Likewise his recent elimination of Venezuela's term limits for the presidency, thereby enabling him to hold power far into the future. What does that imply? Very little, I would say. He did not conduct a coup, nor proclaim himself dictator for life. He did not put an end to the electoral process. At this point, all he has done is make it possible for him to run again for the presidency — and again and again. The question is what will happen if polls one day indicate he is likely to lose one of those elections. There are indications that he may be willing to circumvent free elections if that day comes.
Why do I say that? Because Chavez has made no secret of his admiration for Fidel Castro. That speaks volumes. Moreover, Chavez's supporters in the Venezuelan Congress speak openly of their plans to model their government on the Paris Commune, the socialist government that briefly ruled in Paris in 1871. The Paris Commune contained strong Marxist elements. Marx wrote enthusiastically of its endeavors. Chavez and his backers have to know that. It is irrelevant that Chavez gives the impression of being a posturing, sometimes clownish, blowhard whose public comments should not be parsed too precisely. The same could be said about Hitler and Mussolini during their ascent to power.
To all this we must add Chavez's alliance with Iranian President Mahmoud Ahmadinejad. During Ahmadinejad's recent trip to Venezuela, the two leaders announced joint efforts to explore for oil in Venezuela's Orinoco region, as well as plans for a trading company to price oil in euros instead of dollars. They are doing this to weaken the influence of the United States in the international oil market. They are within their rights to pursue these policies, of course. It is similar to what OPEC does. And the United States would be within its rights to use its diplomatic and financial muscle to oppose them. But only diplomatic and financial muscle. Their manipulation of oil prices is not a justification for the application of American military pressure.
Neither are his chest-pounding pronouncements about bringing an end to the "American Empire." There is a chance that this is nothing more than nationalistic bluster designed to stir up his backers or that Chavez is referring to nothing more than an end to what he considers excessive American corporate involvement in the Venezuelan economy.
But there are other things that took place during Ahmadinejad's trip that indicate there is more on his mind. Once again, we will have to watch. Chavez called Ahmadinejad a "fighter for just causes" and a "revolutionary and a brother." This was not an expression of admiration for Iran's policies on human rights. Chavez has spoken openly of his backing of Iran's uranium enrichment plans. Those who want to argue that Chavez means by that Iran's peaceful development of nuclear energy are free to do so. The rest of us are free to think otherwise. Is it far-fetched to picture a day in the future, when a nuclear Iran will offer to help Venezuela also become a nuclear power?

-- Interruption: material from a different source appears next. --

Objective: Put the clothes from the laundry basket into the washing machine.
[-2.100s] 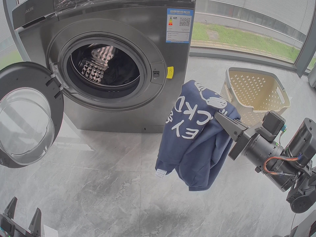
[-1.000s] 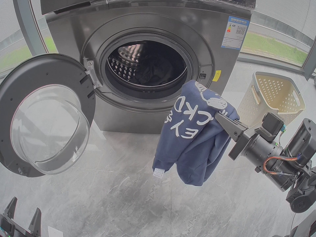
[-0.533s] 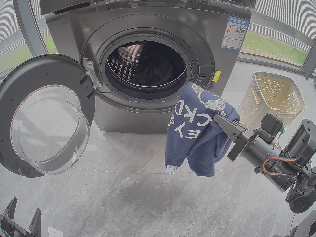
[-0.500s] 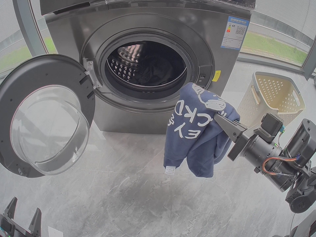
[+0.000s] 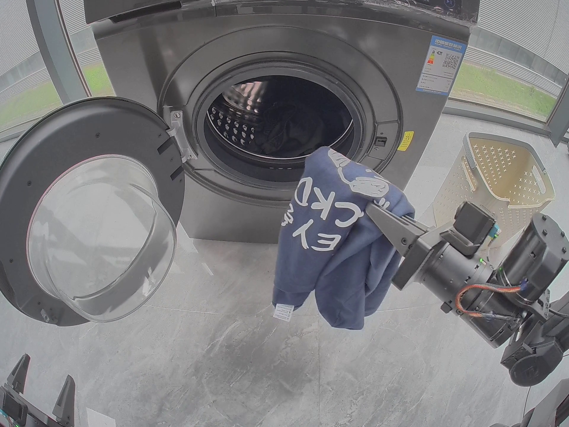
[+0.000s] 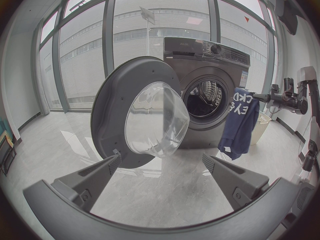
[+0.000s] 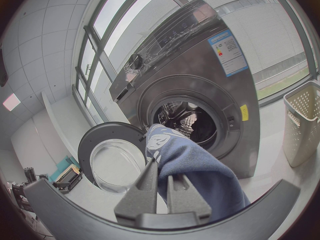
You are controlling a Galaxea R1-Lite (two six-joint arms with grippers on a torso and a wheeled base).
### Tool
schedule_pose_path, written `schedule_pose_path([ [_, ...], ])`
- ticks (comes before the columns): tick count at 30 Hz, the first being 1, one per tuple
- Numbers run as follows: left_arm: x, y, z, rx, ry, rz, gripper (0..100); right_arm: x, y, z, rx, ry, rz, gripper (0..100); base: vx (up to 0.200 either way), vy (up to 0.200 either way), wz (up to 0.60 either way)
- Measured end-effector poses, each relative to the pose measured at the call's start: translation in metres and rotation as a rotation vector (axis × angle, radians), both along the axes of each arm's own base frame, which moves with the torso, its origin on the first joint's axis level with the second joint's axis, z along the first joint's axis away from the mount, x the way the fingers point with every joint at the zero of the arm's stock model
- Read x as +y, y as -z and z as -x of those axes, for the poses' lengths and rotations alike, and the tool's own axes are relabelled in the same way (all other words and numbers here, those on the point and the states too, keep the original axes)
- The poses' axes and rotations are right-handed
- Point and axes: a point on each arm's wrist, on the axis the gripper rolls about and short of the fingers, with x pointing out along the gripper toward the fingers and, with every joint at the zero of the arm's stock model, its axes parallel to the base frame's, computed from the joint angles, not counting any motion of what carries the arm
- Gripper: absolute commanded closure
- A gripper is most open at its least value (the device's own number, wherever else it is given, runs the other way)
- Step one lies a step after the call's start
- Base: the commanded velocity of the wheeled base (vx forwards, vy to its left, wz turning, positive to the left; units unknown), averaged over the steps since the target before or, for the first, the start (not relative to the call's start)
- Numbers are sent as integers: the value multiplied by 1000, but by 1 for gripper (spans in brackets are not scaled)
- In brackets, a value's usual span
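Observation:
The grey washing machine (image 5: 355,48) stands with its round door (image 5: 89,149) swung wide to the left. Dark clothes (image 5: 290,128) lie inside the drum. My right gripper (image 5: 373,210) is shut on a blue garment (image 5: 332,238) with white lettering, which hangs in the air just in front of and below the drum opening, to its right. In the right wrist view the gripper (image 7: 161,170) pinches the blue garment (image 7: 200,174) before the machine (image 7: 200,77). My left gripper (image 5: 46,367) sits low at the near left, open and holding nothing; its fingers (image 6: 100,170) are spread wide.
The cream laundry basket (image 5: 510,149) stands on the floor right of the machine, behind my right arm, and its visible inside looks bare. The open door takes up the space left of the machine. Grey tiled floor lies in front, with glass walls behind.
The head camera has shifted, so the machine now sits more to the middle. My right gripper has carried the blue garment left, closer to the drum opening, and the cloth swings.

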Motion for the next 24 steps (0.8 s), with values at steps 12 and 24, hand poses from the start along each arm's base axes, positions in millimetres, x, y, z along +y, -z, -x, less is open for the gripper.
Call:
schedule_pose_path([
  [12, -1, -10, 2, -65, 29, 8, 0, 23, -3, -16, -45, -10, -60, 100, 0, 0, 0],
  [24, -8, -61, -7, -33, 346, -6, 0, 40, -11, -28, -73, -26, -96, 100, 0, 0, 0],
])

The New York Times' coverage of Ahmadinejad's trip included an interview with Alberto Garrido, author of Chavez's Wars. It is Garrido's contention that there "is a desire by Chavez to accelerate what he views as a strategic alliance with Iran. The Venezuelan left has for decades considered allegiances with Muslim countries as one of the ways to create a new civilization through the toppling of American values." If Garrido is correct, Chavez is not looking to model his government on the European welfare state. He may very well be what Pius XI meant by a "true Socialist."